What is needed = Where a line contains the word "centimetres", copy that line from the records below.

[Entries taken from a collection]
****************

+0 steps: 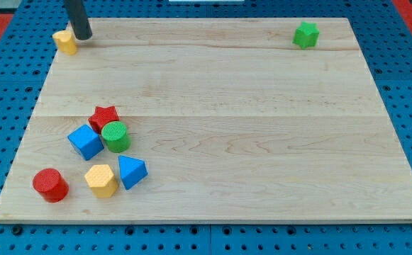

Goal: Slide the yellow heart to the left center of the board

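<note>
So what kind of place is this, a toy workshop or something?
More likely a robotics lab bench. A wooden board lies on a blue perforated mounting plate, with coloured blocks scattered on it, and my tip touches the yellow heart at top left.

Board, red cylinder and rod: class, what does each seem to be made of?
Board: pale wood, matte, with grain lines and plank seams. Red cylinder: likely plastic, matte, its top finely ridged, perhaps printed. Rod: dark and smooth, metal or plastic; I cannot tell which.
</note>
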`<state>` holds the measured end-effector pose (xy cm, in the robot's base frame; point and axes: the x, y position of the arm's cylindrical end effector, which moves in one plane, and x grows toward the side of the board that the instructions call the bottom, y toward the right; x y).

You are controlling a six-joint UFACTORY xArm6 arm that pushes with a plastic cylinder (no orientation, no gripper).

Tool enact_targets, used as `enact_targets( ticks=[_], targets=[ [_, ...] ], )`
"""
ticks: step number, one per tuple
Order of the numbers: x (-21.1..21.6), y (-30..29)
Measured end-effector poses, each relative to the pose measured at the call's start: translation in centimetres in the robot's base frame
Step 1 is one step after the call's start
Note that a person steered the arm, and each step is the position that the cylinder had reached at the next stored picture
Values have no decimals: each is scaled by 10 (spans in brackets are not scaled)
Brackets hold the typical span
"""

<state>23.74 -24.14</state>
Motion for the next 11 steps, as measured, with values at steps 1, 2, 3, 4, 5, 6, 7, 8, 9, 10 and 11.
enact_targets(
  ticks=[1, 2, 3, 4, 5, 6, 7, 8, 9, 10, 11],
  targets=[
    [-38, 9],
    [-3, -32],
    [64, 2],
    [95, 42],
    [16, 57],
    [-30, -31],
    [-1, -63],
    [65, -26],
    [132, 47],
    [136, 39],
    [58, 31]
  ],
)
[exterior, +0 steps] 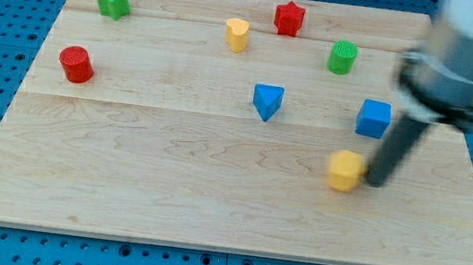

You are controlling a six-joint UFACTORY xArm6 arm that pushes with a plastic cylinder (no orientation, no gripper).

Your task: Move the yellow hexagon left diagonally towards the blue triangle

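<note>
The yellow hexagon [345, 170] lies on the wooden board at the lower right of the view. The blue triangle [267, 100] sits up and to its left, near the board's middle. My tip [376, 182] is at the hexagon's right side, very close to it or touching it. The dark rod rises from there up and to the right into the arm's grey and white body at the view's top right corner.
A blue cube [373, 118] sits just above the hexagon, left of the rod. A green cylinder [342, 57], a red star [289, 18], a yellow heart [237, 34], a green star [113, 1] and a red cylinder [76, 65] lie farther off. The board's edge [231, 248] runs along the bottom.
</note>
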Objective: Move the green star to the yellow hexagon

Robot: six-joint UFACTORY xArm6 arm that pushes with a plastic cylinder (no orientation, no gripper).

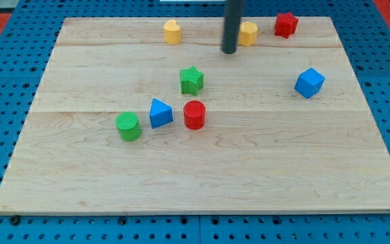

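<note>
The green star (191, 80) sits on the wooden board (202, 169), a little above its middle. Two yellow blocks stand near the view's top edge: one at the top middle-left (172, 32), whose shape I cannot make out, and a yellow hexagon (249, 33) to its right, partly hidden behind the rod. My tip (229, 49) is at the end of the dark rod, just left of and below the yellow hexagon, and up and to the right of the green star, apart from it.
A red star-like block (286, 24) stands at the top right. A blue cube (309, 83) is at the right. A red cylinder (194, 114), a blue triangle (160, 113) and a green cylinder (128, 127) lie in a row below the green star.
</note>
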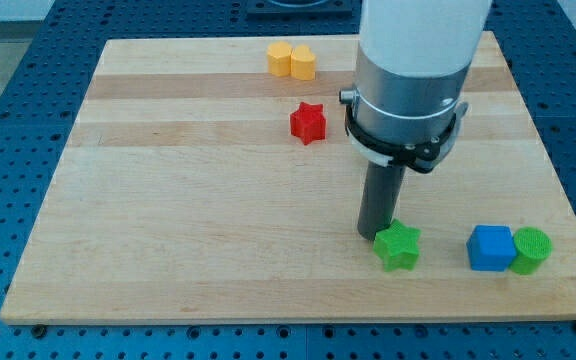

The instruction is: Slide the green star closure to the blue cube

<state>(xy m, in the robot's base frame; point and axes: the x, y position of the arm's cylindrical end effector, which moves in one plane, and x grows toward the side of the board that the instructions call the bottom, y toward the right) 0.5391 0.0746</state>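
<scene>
Fingers: none fitted; nothing is gripped. My tip (pixel 372 235) ends a straight dark rod standing upright on the board (pixel 168 200), touching or just beside the green star (pixel 399 246) on its left edge; contact cannot be confirmed. Arm housing descends from the view's top, its upper part cut off. Blue cube (pixel 491 247) lies right of the star, apart from it, with a green cylinder (pixel 532 250) touching the cube's right side. Red star (pixel 308 122) sits well above-left of the green star. Two yellow blocks (pixel 292 60) lie farther up; their shapes are unclear.
</scene>
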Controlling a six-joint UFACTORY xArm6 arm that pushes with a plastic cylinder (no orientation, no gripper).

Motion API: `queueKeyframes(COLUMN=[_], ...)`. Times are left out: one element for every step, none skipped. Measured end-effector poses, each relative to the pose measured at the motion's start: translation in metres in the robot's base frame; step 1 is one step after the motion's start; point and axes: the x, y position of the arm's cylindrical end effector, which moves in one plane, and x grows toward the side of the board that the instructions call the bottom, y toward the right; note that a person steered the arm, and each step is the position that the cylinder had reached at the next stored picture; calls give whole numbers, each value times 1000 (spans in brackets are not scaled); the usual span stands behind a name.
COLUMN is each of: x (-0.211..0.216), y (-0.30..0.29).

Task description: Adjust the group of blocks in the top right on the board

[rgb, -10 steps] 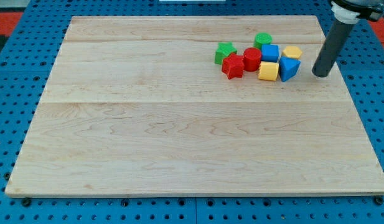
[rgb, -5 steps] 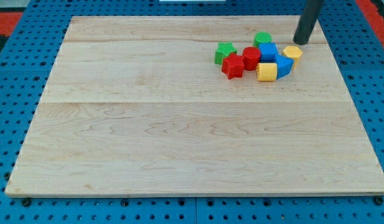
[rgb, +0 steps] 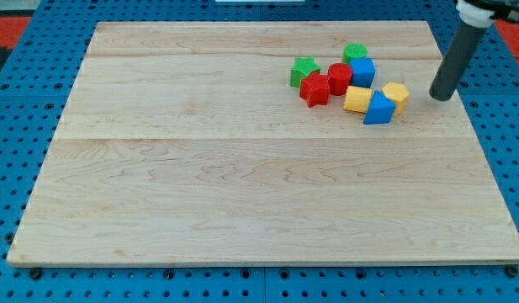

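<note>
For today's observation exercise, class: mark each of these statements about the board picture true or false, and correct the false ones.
1. My tip touches a block. False: it stands apart, to the view's right of the yellow block.
2. The blue cube sits beside the red cylinder. True.
3. All blocks lie in the board's bottom left. False: top right.
4. The green star is the cluster's leftmost block. True.

Rod (rgb: 461, 50) cut off at top — blue block (rgb: 378, 109) perhaps triangular.
</note>
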Motion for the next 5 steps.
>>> queueKeyframes(x=[-1,2,-32,-70,-105], y=[-47,-75,-30,-60,-61])
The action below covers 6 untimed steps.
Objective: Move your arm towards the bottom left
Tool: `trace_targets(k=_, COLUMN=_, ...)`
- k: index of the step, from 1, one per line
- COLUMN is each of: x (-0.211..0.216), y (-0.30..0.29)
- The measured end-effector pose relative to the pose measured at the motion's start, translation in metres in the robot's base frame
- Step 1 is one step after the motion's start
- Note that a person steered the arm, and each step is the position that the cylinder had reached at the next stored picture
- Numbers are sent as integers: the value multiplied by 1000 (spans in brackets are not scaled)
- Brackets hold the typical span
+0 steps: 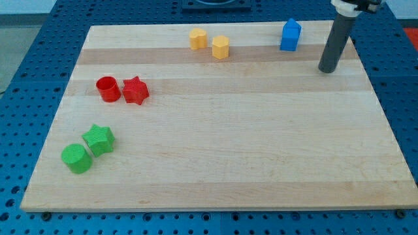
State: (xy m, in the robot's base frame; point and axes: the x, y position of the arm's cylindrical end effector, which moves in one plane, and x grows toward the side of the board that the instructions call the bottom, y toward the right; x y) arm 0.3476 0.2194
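Observation:
My tip (327, 69) rests on the wooden board (215, 130) near the view's top right, below and to the right of the blue block (290, 35), not touching it. At the top middle stand two yellow blocks, one to the left (198, 38) and a hexagonal one (221, 47) to its right. At the left a red cylinder (108, 89) stands beside a red star (136, 91). At the bottom left a green star (99, 139) sits next to a green cylinder (77, 158).
The board lies on a blue perforated table (26, 39). The arm's white mount (356, 5) shows at the top right edge.

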Motion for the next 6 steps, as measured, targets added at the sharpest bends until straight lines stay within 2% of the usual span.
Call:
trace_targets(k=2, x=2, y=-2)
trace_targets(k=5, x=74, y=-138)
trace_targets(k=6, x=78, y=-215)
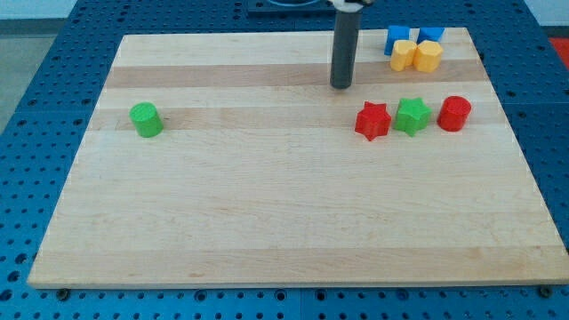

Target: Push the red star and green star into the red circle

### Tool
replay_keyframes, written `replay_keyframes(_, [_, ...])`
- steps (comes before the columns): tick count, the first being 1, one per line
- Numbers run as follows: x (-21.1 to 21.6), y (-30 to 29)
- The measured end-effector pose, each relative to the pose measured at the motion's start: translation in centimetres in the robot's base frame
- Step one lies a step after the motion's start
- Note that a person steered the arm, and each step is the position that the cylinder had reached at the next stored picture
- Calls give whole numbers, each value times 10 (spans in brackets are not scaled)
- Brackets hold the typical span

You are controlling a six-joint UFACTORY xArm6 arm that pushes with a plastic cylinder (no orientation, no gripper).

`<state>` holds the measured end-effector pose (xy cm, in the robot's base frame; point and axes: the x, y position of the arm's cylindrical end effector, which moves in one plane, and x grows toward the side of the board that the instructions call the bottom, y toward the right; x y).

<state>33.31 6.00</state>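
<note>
Red star (372,121) below-right of my tip (341,85).

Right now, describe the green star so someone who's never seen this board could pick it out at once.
On the wooden board, look at the right side, where three blocks sit in a row below my tip. The green star is the middle one, between the red star and the red circle: the only green, pointed block there.

My tip (341,85) rests above-left of the red star (372,121).
</note>
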Motion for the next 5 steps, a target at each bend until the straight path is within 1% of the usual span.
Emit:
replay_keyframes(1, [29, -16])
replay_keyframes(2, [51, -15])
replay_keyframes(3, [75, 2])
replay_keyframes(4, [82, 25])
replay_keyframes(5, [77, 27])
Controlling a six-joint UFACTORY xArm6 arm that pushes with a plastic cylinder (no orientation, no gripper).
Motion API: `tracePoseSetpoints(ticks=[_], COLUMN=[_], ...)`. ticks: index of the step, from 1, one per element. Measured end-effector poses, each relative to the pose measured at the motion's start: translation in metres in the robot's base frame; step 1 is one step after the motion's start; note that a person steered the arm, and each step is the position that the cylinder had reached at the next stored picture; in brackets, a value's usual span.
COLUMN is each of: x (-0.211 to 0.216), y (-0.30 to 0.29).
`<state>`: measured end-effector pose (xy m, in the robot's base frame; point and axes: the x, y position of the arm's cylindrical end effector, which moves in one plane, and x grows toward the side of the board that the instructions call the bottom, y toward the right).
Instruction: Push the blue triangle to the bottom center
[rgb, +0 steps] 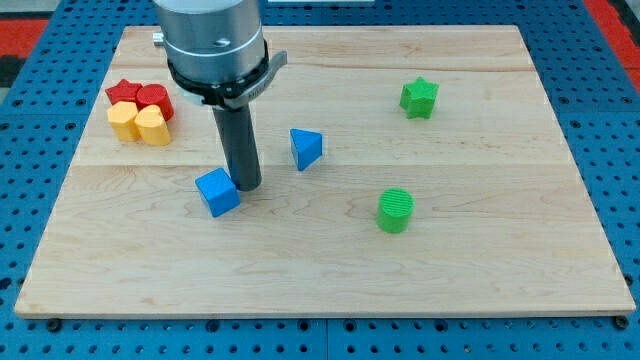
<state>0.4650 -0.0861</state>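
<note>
The blue triangle (306, 148) lies on the wooden board a little above and left of its middle. My tip (247, 187) touches the board to the triangle's lower left, apart from it by a clear gap. A blue cube (217, 192) sits right against the tip on its left side. The rod rises from the tip to the arm's grey housing at the view's top.
Two red blocks (140, 96) and two yellow blocks (140, 124) cluster at the board's upper left. A green star (419, 97) sits at the upper right. A green cylinder (395, 210) stands right of centre. The wooden board (480, 270) lies on a blue pegboard.
</note>
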Motion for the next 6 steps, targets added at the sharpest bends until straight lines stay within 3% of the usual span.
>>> tracePoseSetpoints(ticks=[2,3,6], x=[-0.073,-0.082,0.009], y=[0.004,0.047,0.066])
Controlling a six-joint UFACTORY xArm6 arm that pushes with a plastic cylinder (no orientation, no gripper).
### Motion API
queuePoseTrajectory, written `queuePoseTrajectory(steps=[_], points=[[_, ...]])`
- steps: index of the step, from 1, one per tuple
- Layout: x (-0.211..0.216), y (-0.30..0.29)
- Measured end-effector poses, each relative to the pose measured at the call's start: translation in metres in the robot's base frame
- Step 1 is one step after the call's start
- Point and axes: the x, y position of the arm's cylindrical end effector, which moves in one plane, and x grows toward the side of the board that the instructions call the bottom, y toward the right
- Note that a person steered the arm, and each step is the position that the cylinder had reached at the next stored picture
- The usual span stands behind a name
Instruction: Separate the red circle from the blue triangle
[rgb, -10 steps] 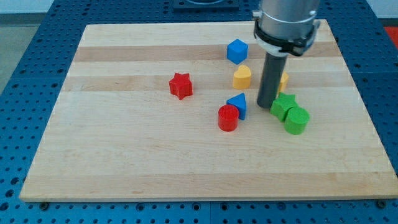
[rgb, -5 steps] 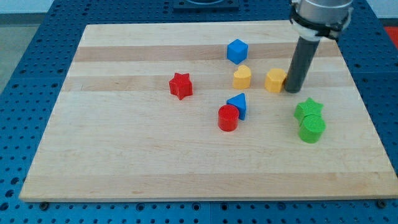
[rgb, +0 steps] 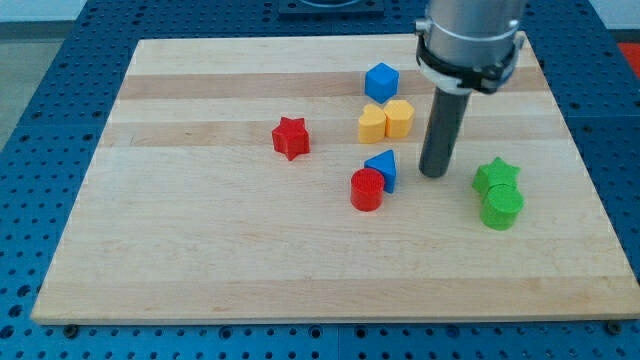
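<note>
The red circle (rgb: 367, 189) lies near the board's middle, touching the blue triangle (rgb: 383, 168) just above and to its right. My tip (rgb: 433, 174) rests on the board a short way to the right of the blue triangle, apart from it, and left of the green blocks.
A blue cube (rgb: 381, 82) sits near the top. A yellow heart (rgb: 373, 124) and a yellow hexagon (rgb: 398, 118) touch each other below it. A red star (rgb: 290, 137) lies to the left. A green star (rgb: 496, 176) and a green cylinder (rgb: 501, 208) sit at the right.
My tip pushed the green blocks to the right, then swung up and left, shoving the yellow hexagon against the yellow heart, and came down beside the blue triangle.
</note>
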Motion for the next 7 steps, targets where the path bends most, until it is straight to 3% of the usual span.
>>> queuePoseTrajectory(steps=[5, 7], points=[[0.041, -0.131], [0.022, -0.158]])
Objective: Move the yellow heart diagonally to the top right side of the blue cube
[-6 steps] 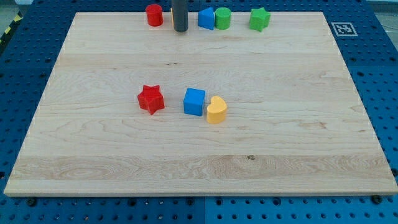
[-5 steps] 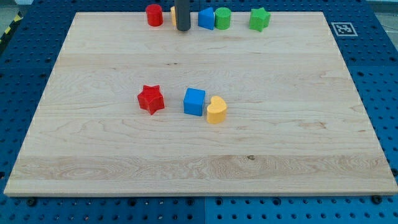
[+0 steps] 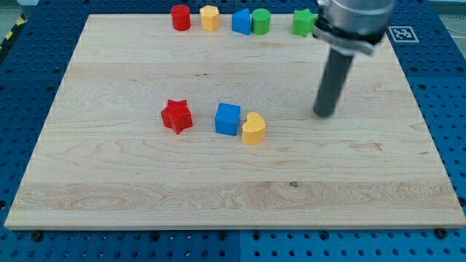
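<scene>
The yellow heart [image 3: 253, 129] lies near the board's middle, touching the lower right side of the blue cube [image 3: 228, 118]. A red star [image 3: 176, 116] sits to the view's left of the cube. My tip [image 3: 324, 114] rests on the board to the view's right of the heart, about a hundred pixels away and slightly higher. It touches no block.
Along the view's top edge of the wooden board [image 3: 109, 182] stand a red cylinder [image 3: 180, 17], a yellow block [image 3: 210, 17], a blue block [image 3: 241, 21], a green cylinder [image 3: 261, 21] and a green star [image 3: 303, 22], partly behind the arm.
My tip has moved from the top edge, between the red cylinder and the blue block, down and to the right. The yellow block there is now uncovered. No block has moved.
</scene>
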You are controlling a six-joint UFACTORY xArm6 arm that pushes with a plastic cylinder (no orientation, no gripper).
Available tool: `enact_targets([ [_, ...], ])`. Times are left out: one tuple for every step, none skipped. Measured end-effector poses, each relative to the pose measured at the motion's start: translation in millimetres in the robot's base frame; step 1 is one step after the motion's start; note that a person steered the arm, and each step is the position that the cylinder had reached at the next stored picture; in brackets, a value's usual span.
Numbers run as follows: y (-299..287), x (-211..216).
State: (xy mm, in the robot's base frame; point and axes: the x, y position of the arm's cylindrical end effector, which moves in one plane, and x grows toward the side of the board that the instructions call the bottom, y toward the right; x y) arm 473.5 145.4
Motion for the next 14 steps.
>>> enact_targets([
  [4.1,62.6],
  [-18.4,95.5],
  [-63.2,100.8],
  [-88.4,82.7],
  [-104.2,60.6],
  [-98.7,19.0],
  [-69.1,5.1],
  [-67.9,13.9],
  [-79.2,52.2],
  [-118.9,59.2],
  [-142.8,25.9],
  [-133.8,-24.5],
  [-118.0,-61.9],
  [-118.0,-67.9],
])
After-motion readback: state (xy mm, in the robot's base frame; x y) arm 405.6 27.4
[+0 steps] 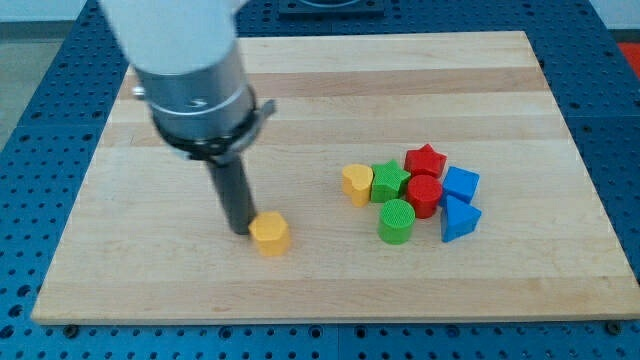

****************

Response below =
Measured end-effector poses, each relative to the pose measured at the call's start: translation in centimetres in the robot's base frame
- The measured end-effector pose, each relative to the pose measured at the motion's start: translation in centimetres in the robot's base frame

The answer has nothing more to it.